■ **ABOUT THIS TASK**
Would you please copy every line from the records that contains the word "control"?
DATA FOR ANALYSIS Block Start
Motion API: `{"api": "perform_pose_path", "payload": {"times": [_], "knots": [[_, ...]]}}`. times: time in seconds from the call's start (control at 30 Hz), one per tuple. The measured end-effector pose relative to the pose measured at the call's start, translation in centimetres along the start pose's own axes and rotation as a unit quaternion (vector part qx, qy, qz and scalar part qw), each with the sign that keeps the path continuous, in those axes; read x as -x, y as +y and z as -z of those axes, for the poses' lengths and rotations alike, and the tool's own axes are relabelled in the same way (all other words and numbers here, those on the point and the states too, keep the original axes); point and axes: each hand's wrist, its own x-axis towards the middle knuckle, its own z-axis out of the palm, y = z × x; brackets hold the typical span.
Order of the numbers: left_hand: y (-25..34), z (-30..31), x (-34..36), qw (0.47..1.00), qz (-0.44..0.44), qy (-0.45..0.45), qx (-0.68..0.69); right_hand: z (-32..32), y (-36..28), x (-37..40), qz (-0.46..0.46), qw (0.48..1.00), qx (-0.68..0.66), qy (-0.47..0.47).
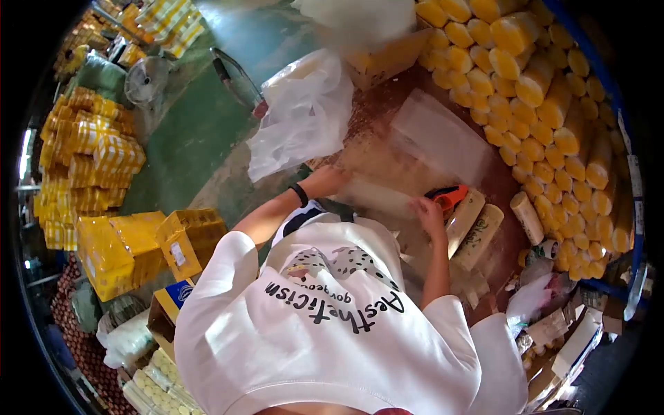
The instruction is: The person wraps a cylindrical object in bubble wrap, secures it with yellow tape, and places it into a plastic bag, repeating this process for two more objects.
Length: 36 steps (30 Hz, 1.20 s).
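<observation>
A pale, beige roll (379, 197) lies crosswise in front of my lap, blurred at its edges. My left hand (328, 181), below a black wristband, is closed at the roll's left end; its fingertips are partly hidden. At the opposite end, my right hand (429, 213) has bent fingers against the roll. Just right of that hand sits an orange and black tape dispenser (449, 198). Beside it lie a pale roll with a shiny surface (465, 216) and another roll with dark printing (481, 236).
A translucent sheet (443, 135) and crumpled white plastic bag (304, 114) lie ahead. Yellow-ended rolls (532, 117) are stacked high at right. Taped yellow cartons (121, 252) stand at left, near a fan (146, 79). Another printed roll (527, 217) leans by the stack.
</observation>
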Motion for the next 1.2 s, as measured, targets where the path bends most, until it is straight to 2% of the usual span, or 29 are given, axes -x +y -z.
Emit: {"api": "perform_pose_path", "payload": {"times": [0.07, 0.17, 0.23, 0.27, 0.33, 0.37, 0.4, 0.43, 0.47, 0.53, 0.6, 0.67, 0.77, 0.87, 0.9, 0.93, 0.97, 1.0, 1.03, 1.1, 1.2], "knots": [[-1.1, -1.1, -0.7, 0.998, 0.050, -0.023, 0.010, 0.0, 0.4, -0.5, 0.014, 0.998, 0.042, 0.035], [-1.7, -0.1, -1.3, 0.994, 0.041, -0.020, 0.095, 0.2, -0.7, -1.4, 0.001, 0.997, 0.042, 0.068], [-1.2, 0.9, -1.4, 0.998, -0.002, 0.002, 0.058, 0.2, -0.5, -2.0, 0.005, 0.997, 0.009, 0.080], [-1.0, 1.2, -1.3, 0.999, -0.020, 0.012, 0.040, 0.3, -0.3, -2.5, 0.041, 0.995, 0.002, 0.086], [-2.4, 0.5, -2.4, 0.988, -0.137, 0.034, 0.071, 0.2, 0.4, -3.7, 0.112, 0.989, -0.017, 0.097], [-3.1, -0.1, -2.9, 0.976, -0.195, 0.043, 0.087, 0.0, 0.9, -4.0, 0.066, 0.994, -0.042, 0.082], [-3.4, -0.4, -2.9, 0.969, -0.121, 0.002, 0.216, -0.2, 1.1, -4.1, 0.019, 0.995, -0.067, 0.067], [-3.7, -0.5, -3.1, 0.940, -0.045, -0.038, 0.337, -0.5, 1.2, -4.1, -0.026, 0.994, -0.092, 0.054], [-4.1, -0.5, -3.4, 0.890, 0.032, -0.076, 0.449, -0.8, 1.2, -4.0, -0.033, 0.993, -0.090, 0.063], [-5.5, -2.1, -4.3, 0.895, 0.039, -0.052, 0.442, -0.8, 0.7, -4.0, -0.044, 0.993, -0.082, 0.078], [-6.0, -3.2, -4.6, 0.921, 0.050, -0.043, 0.384, -1.1, 1.2, -4.3, -0.039, 0.995, -0.051, 0.081], [-4.6, -1.1, -4.9, 0.960, 0.061, -0.053, 0.268, -1.5, 2.2, -4.5, -0.044, 0.995, -0.049, 0.080], [-6.2, -3.4, -4.3, 0.961, 0.121, -0.056, 0.241, -1.8, 2.6, -4.4, -0.066, 0.992, -0.078, 0.078], [-4.2, 0.6, -3.6, 0.974, 0.208, -0.092, 0.010, -1.9, 2.0, -4.9, -0.082, 0.991, -0.073, 0.077], [-4.6, -0.1, -3.2, 0.972, 0.115, -0.073, -0.193, -1.9, 2.1, -5.1, -0.092, 0.991, -0.067, 0.072], [-5.1, -1.2, -2.8, 0.921, 0.017, -0.051, -0.386, -1.9, 2.2, -5.2, -0.102, 0.991, -0.060, 0.066], [-5.7, -2.3, -2.4, 0.825, -0.082, -0.026, -0.559, -2.0, 2.3, -5.2, -0.101, 0.991, -0.042, 0.073], [-4.3, -2.0, -2.3, 0.932, -0.082, 0.022, -0.353, -2.0, 2.3, -5.3, -0.100, 0.992, -0.024, 0.080], [-1.7, -1.7, -2.5, 0.986, -0.077, 0.070, -0.127, -2.0, 2.3, -5.4, -0.097, 0.991, -0.005, 0.087], [4.1, -0.9, -4.0, 0.981, -0.109, -0.005, -0.159, -2.2, 2.6, -5.4, -0.081, 0.992, -0.010, 0.098], [6.2, -5.6, -4.3, 0.938, -0.110, 0.053, -0.323, -2.9, 3.9, -4.0, -0.099, 0.991, -0.015, 0.088]]}}
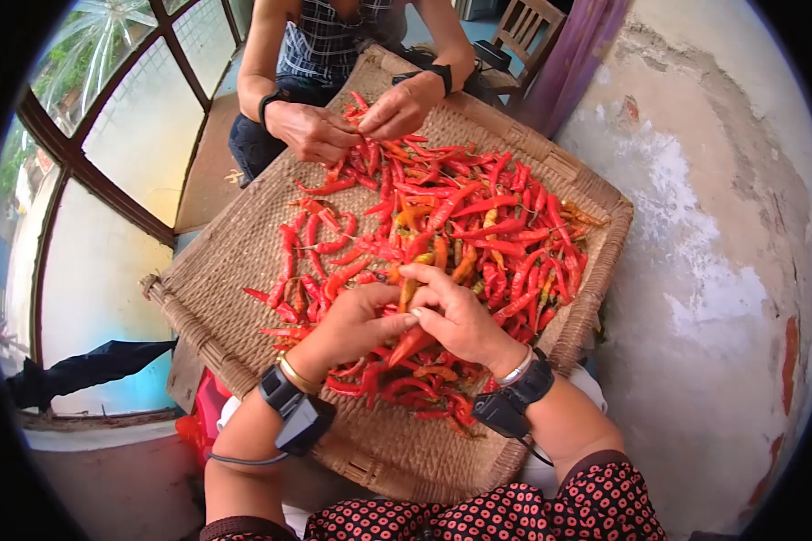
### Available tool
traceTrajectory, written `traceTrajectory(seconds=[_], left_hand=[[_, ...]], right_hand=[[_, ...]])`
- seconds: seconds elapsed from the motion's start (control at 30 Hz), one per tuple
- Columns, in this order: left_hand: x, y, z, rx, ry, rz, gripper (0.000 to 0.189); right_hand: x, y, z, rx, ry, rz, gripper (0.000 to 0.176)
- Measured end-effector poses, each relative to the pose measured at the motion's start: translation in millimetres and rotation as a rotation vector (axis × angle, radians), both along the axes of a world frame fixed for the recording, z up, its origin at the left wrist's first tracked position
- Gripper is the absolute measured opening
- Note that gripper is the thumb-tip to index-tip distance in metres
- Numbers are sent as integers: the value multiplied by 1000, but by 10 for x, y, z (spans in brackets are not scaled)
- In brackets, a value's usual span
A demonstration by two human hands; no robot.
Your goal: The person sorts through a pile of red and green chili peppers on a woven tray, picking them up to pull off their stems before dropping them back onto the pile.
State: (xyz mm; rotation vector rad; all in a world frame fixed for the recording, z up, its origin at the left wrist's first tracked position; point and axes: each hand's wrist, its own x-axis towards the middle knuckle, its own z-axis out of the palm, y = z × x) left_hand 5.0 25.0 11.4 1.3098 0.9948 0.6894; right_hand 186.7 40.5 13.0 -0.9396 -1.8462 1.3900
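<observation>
Red chili peppers [505, 225], a few of them orange or yellowish, lie heaped on a woven tray [235, 243]. Above the near part of the heap my two hands meet. A yellowish-brown pepper [409, 294] is pinched between the fingers of my left hand [359, 323] and my right hand [460, 317]. Both thumbs are close together at its lower end. Just below my hands lies a wide red pepper [411, 345]. A black device is strapped on each of my wrists.
Across the tray, another person's hands [356, 122] hold something small over the peppers. A wooden chair [521, 41] and purple curtain [579, 68] are behind. Windows stand left, a worn wall [695, 234] right, and a red item [203, 419] lower left.
</observation>
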Motion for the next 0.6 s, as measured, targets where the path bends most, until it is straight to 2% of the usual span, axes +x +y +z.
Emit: traceTrajectory(seconds=[0.07,0.2,0.27,0.3,0.37,0.43,0.5,0.57,0.6], left_hand=[[2,-5,-66,-17,-243,33,26],[-105,22,-29,-38,-85,113,20],[-189,39,151,118,316,124,21],[-248,52,227,122,326,131,21],[-408,56,342,-10,374,-27,19],[-558,60,407,50,304,-3,22],[-686,64,463,-53,127,177,26],[-790,96,471,-68,78,225,29],[-847,107,503,-63,11,195,28]], right_hand=[[9,10,-81,-12,45,80,47],[-3,-20,-47,-58,31,35,47],[-5,-33,-57,-85,27,-1,47],[-9,-31,-61,-111,17,-43,48],[-1,-17,-116,-100,14,-52,49],[11,-1,-146,-42,-202,-59,50],[19,11,-144,-13,-203,-55,47],[33,34,-148,-100,-439,116,40],[28,18,-135,-69,-468,133,34]])
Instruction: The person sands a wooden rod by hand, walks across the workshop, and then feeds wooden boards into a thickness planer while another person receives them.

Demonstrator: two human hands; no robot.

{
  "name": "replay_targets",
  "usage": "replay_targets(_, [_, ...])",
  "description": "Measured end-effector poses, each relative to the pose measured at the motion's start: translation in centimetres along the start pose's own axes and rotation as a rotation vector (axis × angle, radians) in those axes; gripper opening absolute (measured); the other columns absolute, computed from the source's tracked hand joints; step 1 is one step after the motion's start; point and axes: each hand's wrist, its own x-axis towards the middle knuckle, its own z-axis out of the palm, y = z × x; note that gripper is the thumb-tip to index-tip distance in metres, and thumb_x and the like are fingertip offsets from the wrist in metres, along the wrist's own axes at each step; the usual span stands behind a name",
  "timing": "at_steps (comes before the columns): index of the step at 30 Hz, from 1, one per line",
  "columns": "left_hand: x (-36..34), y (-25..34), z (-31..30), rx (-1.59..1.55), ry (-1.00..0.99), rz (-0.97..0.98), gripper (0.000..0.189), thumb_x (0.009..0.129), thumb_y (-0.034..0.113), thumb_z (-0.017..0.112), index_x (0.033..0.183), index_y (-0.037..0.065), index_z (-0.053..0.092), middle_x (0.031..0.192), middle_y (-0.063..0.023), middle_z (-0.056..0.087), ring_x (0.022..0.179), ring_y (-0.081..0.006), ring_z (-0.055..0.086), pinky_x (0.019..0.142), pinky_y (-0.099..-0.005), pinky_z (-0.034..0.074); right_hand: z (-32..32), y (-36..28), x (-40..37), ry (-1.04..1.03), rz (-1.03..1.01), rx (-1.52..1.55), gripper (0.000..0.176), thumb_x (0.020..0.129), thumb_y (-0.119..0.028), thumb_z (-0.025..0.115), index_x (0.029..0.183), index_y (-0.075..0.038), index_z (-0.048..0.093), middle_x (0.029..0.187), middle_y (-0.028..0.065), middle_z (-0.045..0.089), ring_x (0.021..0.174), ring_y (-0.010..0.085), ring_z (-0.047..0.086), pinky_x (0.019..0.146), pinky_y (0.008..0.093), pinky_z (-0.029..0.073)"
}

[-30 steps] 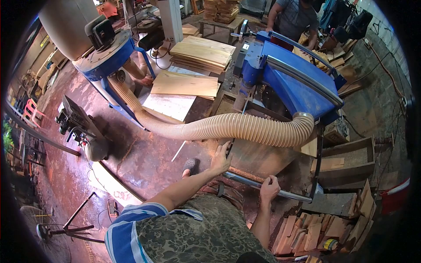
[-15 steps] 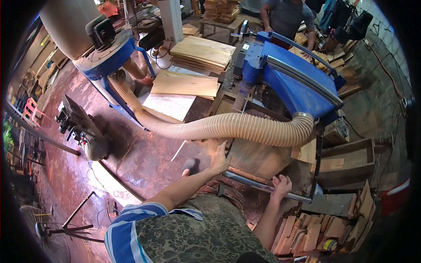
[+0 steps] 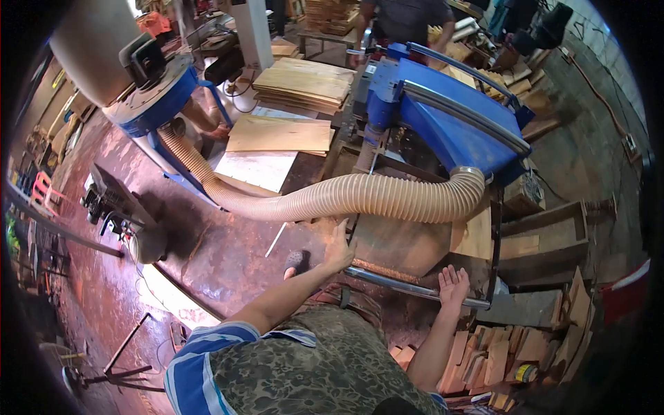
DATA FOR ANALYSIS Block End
■ **RESULT OF THE TASK**
Motion API: `{"api": "perform_pose_path", "payload": {"times": [_], "knots": [[_, ...]]}}`. times: time in seconds from the call's start (control at 30 Hz), one per tuple. The measured end-effector pose relative to the pose measured at the call's start, translation in centimetres along the start pose's own axes and rotation as a unit quaternion (vector part qx, qy, qz and scalar part qw), each with the sign that keeps the path continuous, in those axes; read x as -x, y as +y and z as -z of those axes, for the poses' lengths and rotations alike, and the tool's own axes are relabelled in the same way (all other words and numbers here, those on the point and the states too, keep the original axes); point and axes: each hand's wrist, its own x-axis towards the middle knuckle, its own z-axis out of the palm, y = z × x; brackets hold the typical span.
- seconds: seconds elapsed from the motion's start (control at 30 Hz), one per tuple

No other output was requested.